Pursuant to regulation 5.6.23(1), a person is not entitled to vote as a creditor at a meeting of creditors unless his or her debt or claim has been admitted wholly or in part by the administrator or liquidator, or he or she has lodged with the chairperson of the meeting particulars of his or her debt or claim, or if required, a formal proof of debt.

Regulation 5.6.23(2) states that:

a creditor must not vote in respect of:

  1. an unliquidated debt; or
  2. a contingent debt; or
  3. an unliquidated or a contingent claim; or
  4. a debt the value of which is not established,

unless a just estimate of its value has been made.

This regulation is consistent with section 554A(2) of the Act which states that where the liquidator admits a debt or claim as at the relevant date that does not bear a certain value, he or she must either make an estimate of the value of the debt or claim, or refer the question of the value of the debt to the court.

In addition, regulation 5.6.24 deals with the debts or claims of creditors holding security. These claims will be discussed later herein.
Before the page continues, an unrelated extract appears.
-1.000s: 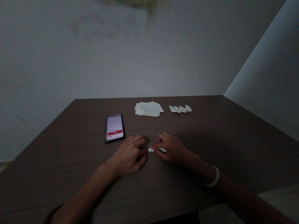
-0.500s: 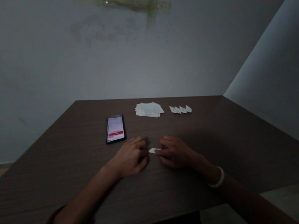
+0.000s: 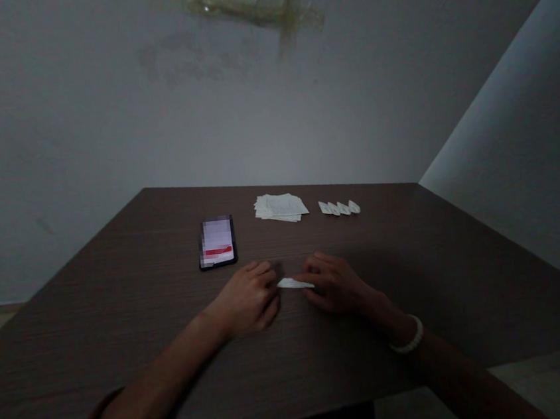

There are further regulations (5.6.23(3) and 5.6.46) dealing with bills of exchange, promissory notes and other negotiable instruments or securities that are outside the scope of this technical guide.

Entitlement of unsecured creditors to vote

Debts and Claims Not Requiring a Just Estimate

The power to either admit or reject a proof of debt or claim for the purposes of voting is given to the chairperson pursuant to regulation 5.6.26(1). Notwithstanding the unqualified reference in that regulation to proofs or claims being admitted or rejected, a chairperson can partially admit a debt or claim: Expile Pty Limited v Jabb’s Excavations Pty Limited and Anor [2004] NSWSC 284 at 37.

Generally speaking, the admitting for voting purposes of claims not requiring a just estimate, is a relatively simple process as most debts or claims, such as those of trade suppliers, can be easily established to the chairperson’s satisfaction. However, the process can become quite complicated, especially when dealing with contingent and unliquidated claims. Meetings involving large numbers of creditors can also present problems as proofs of debt and particulars of debts and claims are often handed up for adjudication immediately before the commencement of the meeting. In such circumstances, there is no time for extensive debate and deliberation on the merits of a claim nor is it possible to undertake extensive enquiry in relation to those claims.

As stated above in regulation 5.6.23(1), a chairperson will admit a creditor to vote in circumstances where that:

  1. creditor’s proof of debt has been admitted, either in part or in full;
  2. creditor has furnished to the chairperson particulars of the debt or claim, whether it be formally by way of a proof of debt not yet admitted or informally by way relevant documentation such as copy statements and invoices.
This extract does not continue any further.